Lt. Governor Elizabeth Roberts is on a campaign to get the word out about the pending changes in health care, as the Rhode Island Health Benefits Exchange and the Affordable Health Care Act kick in, with registration starting Oct. 1.
But, judging from her presentation to the Warwick Rotary Club Thursday, small businesses and their employees aren’t going to see a whole lot different. That may be the case, yet she assured, “You’re going to hear a lot about it in the next six weeks.”
Roberts isn’t alone in the effort to inform the public. An intensive advertising campaign is set to kick off. Material has been printed and Power Point presentations are at the ready. Offices, with people who can answer questions about the plans, are in the process of being setup.
“Our big concern is that people don’t know about HealthSource Rhode Island,” said Roberts.
Starting Oct. 1, people will be able to use HealthSource RI to compare health plans and determine whether they are eligible for tax credits. Actual coverage starts Jan. 1, 2014. And, according to the website, HealthSource will allow employers to “dramatically reduce” administrative costs, “while at the same time increasing the choice your employees have to get the health care they need to remain productive.”
A brochure distributed at Thursday’s meeting says employers will have the option of covering their share of the insurance premium and allowing employees to apply it toward any of the plans on the HeathSource RI’s small group marketplace. Small businesses are defined as having fewer than 50 employees and may be eligible for a tax credit that could cover up to 50 percent of health plan costs.
Roberts talked for about 20 minutes before fielding questions for another 10 minutes. Her presentation was concise and she stuck to the topic, although there were a few familiar faces in the audience who she acknowledged.
“We are not creating a government-run program,” she said at the outset.
Three insurers – Blue Cross, United and Neighborhood – will offer plans at the start, with Tufts coming into the market next year. The aim of the exchange is to enable users to select a plan that fits them while being grouped with a large enough pool that costs are reduced. Roberts said HealthSource would offer “one-stop shopping that will open up the market to look at options.” She said there would be 25 plans to select from.

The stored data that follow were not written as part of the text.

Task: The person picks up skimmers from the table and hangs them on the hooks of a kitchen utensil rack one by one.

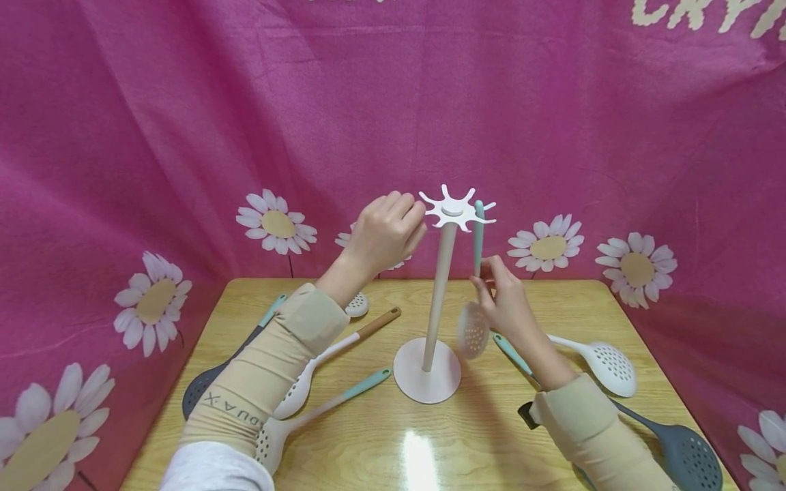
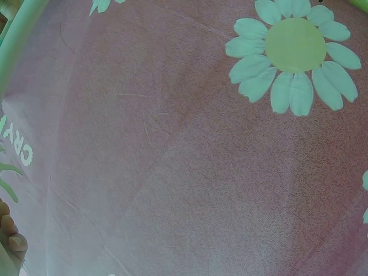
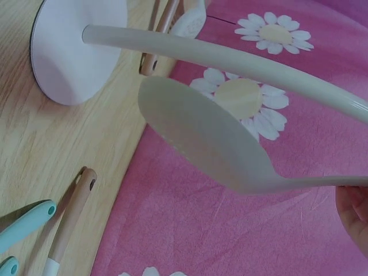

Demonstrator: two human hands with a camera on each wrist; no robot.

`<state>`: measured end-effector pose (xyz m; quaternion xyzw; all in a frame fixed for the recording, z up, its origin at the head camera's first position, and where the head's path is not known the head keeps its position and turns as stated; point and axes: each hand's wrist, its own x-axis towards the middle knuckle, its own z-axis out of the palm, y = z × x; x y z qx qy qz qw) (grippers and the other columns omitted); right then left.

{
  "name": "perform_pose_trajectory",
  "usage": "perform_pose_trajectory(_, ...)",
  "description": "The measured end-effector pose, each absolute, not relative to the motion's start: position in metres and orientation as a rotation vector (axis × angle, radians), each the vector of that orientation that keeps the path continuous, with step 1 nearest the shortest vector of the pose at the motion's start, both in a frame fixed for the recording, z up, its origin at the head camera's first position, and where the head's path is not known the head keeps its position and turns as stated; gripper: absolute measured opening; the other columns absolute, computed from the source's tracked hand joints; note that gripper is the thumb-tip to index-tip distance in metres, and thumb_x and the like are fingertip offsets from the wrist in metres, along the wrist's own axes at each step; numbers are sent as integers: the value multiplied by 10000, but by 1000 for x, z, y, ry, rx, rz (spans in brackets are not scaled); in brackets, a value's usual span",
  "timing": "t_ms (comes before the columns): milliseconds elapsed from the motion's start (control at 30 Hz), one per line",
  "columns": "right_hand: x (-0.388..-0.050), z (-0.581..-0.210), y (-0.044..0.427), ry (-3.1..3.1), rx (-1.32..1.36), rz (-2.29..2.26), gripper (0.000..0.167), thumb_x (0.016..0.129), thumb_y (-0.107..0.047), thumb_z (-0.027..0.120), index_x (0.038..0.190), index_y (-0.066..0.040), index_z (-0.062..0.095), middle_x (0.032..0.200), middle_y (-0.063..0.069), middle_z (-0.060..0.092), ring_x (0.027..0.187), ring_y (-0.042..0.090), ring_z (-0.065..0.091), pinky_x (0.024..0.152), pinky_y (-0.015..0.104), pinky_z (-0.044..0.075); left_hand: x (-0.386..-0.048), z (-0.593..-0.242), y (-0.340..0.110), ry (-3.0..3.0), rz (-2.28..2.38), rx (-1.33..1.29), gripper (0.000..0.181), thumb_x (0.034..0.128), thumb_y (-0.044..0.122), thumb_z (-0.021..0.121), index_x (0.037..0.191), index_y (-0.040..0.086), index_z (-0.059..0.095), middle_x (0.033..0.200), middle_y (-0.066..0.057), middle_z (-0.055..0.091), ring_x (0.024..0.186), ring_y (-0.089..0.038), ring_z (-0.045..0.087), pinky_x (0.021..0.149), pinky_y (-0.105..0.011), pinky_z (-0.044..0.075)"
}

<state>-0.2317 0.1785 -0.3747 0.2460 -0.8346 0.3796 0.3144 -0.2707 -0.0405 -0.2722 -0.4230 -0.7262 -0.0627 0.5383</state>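
A white utensil stand (image 1: 439, 293) with a ring of curved prongs rises from a round base on the wooden table. At the left of those prongs is my left hand (image 1: 389, 228), fingers curled, seemingly gripping a prong; the fingertips are hidden in the head view. My right hand (image 1: 506, 300) pinches the stem of a slotted skimmer (image 1: 473, 331) just below its mint handle. The skimmer hangs upright, head down, right of the post, its handle top among the prongs. In the right wrist view the skimmer's pale bowl (image 3: 201, 138) is beside the post (image 3: 218, 54).
Left on the table (image 1: 362, 436) lie a brown-handled white skimmer (image 1: 334, 351), a mint-handled white skimmer (image 1: 319, 409) and a dark skimmer (image 1: 230, 365). A white skimmer (image 1: 610, 365) and a dark slotted turner (image 1: 690, 457) lie at right. Pink flowered cloth (image 1: 344, 102) surrounds the table.
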Motion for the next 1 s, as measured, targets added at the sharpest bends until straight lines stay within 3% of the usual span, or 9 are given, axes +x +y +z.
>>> perform_pose_trajectory(1000,-234,-390,161,-2166,607,1057,247,836,64,565,1054,45,449,846,177,577,774,280,609,671,355,542,-269,-273,-40,-1742,-171,-992,79,793,75,547,748,10,546,656,-64,492,564,-196,443,483,-260,384)
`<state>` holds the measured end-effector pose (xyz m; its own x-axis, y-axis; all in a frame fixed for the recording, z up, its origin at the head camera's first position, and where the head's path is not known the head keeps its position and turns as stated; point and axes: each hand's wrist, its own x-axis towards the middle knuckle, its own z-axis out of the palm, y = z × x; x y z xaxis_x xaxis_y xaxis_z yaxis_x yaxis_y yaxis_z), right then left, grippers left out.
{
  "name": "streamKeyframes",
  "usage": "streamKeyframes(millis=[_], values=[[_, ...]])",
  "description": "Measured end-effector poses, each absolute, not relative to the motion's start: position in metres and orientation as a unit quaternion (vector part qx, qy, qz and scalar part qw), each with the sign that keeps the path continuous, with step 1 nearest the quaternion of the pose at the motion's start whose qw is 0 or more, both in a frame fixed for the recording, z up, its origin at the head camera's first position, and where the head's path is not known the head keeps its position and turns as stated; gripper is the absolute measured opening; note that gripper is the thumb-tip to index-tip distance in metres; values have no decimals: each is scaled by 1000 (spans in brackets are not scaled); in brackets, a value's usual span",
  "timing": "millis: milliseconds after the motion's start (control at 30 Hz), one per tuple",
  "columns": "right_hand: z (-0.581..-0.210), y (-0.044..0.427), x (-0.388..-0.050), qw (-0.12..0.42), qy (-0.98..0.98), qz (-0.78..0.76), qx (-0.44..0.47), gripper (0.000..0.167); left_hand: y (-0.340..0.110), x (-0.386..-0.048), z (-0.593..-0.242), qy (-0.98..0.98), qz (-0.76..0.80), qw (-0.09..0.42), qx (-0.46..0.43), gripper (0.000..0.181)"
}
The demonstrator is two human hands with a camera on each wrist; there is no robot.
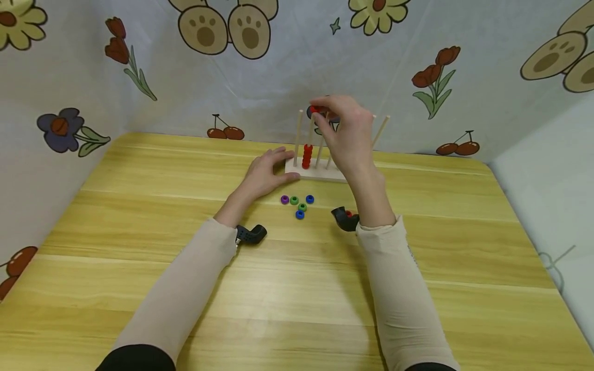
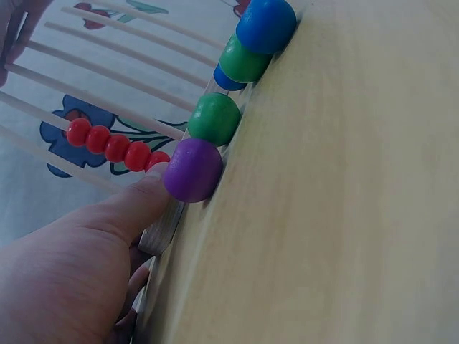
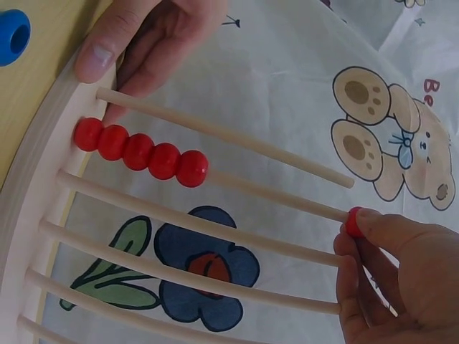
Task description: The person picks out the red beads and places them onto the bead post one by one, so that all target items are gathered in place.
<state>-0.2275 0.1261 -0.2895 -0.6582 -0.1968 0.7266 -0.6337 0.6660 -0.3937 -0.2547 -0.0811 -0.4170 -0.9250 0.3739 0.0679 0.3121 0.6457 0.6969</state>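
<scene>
Pinching red bead (image 3: 352, 223) between right fingers (image 3: 347, 279), closed to its width, at tip of peg (image 3: 276, 196) over five stacked beads (image 3: 138, 151); clasping end of base (image 3: 32, 172) with left fingers (image 3: 161, 61); best to centre hole, release straight, brace firmly

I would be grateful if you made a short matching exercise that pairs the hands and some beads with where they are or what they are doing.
Column one:
1. left hand
2. right hand
3. purple bead
4. five red beads

Column two:
A. lying loose on the table
B. threaded on a peg
C. holding one end of the wooden base
D. pinching a single red bead

Pairs: 1-C, 2-D, 3-A, 4-B
</scene>
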Motion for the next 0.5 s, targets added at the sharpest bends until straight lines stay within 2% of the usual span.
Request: streamKeyframes(millis=[333,500], values=[[-289,126,-226,301,-875,298,234,21,-81,-255,-416,903,384,43,188,71],[-289,129,-223,308,-859,318,257,21,-81,-255,-416,904,381,42,188,71]])
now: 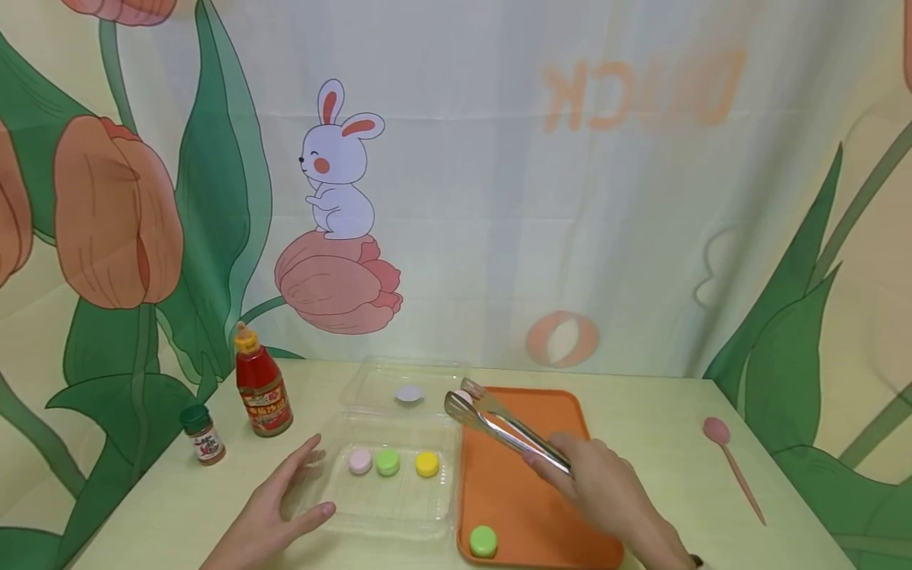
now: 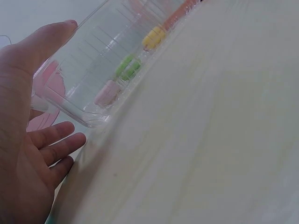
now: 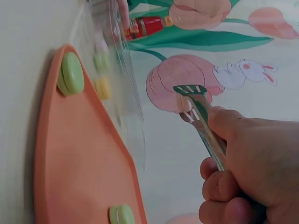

On Tuesday, HealthSource announced the final approval of plans and rates that will be offered through the exchange when open enrollment begins for individuals and small businesses on Oct. 1.
HealthSource RI has signed agreements with the three insurance carriers to offer 28 plans through the exchange – 12 on the individual market and 16 through the Small Business Health Insurance Options Program (SHOP). Blue Cross and Neighborhood Health Plan will offer plans on the individual market, and all three carriers will offer plans through SHOP.
According to the release, the plans “are the result of HealthSource RI’s extensive negotiations with the carriers, and include a ‘full employee choice’ model through SHOP. All plans offered through HealthSource RI include coverage for doctor visits, prescription medications, hospital stays, preventative screenings and additional essential health benefits. All plans also feature maximum out-of-pocket limits for major medical expenses.”
Roberts said businesses would still have their partnerships with their brokers.
It doesn’t sound like a lot is going to change.
“What you are going to see,” Roberts said, “is going to be a lot of what you see right now.”
Unfortunately, that also appears to be the case regarding cost, too.
Roberts noted that health insurance is one of the biggest costs faced by people. She said the plans are “all going to cover the same basic things.” As for the issue of affordability, she said that remains the challenge.
Costs topped the list of questions and Roberts said one of the issues being looked at is the number of hospital readmissions. She pointed out that, in most business relationships, when a job isn’t properly preformed; the provider isn’t paid or is expected to fix the problem at no additional cost. In a hospital, however, the patient [in most cases the insurer] is expected to pay to correct the problem. Roberts said insurers are looking at the percentages of readmissions in comparing and contracting with hospitals.
“The best way to lower health care cost is to be healthy,” she said.
A community forum with Mayor Scott Avedisian will be held Sept. 11 from 8:30 to 10 a.m. at New England Institute of Technology on Post Road, Warwick.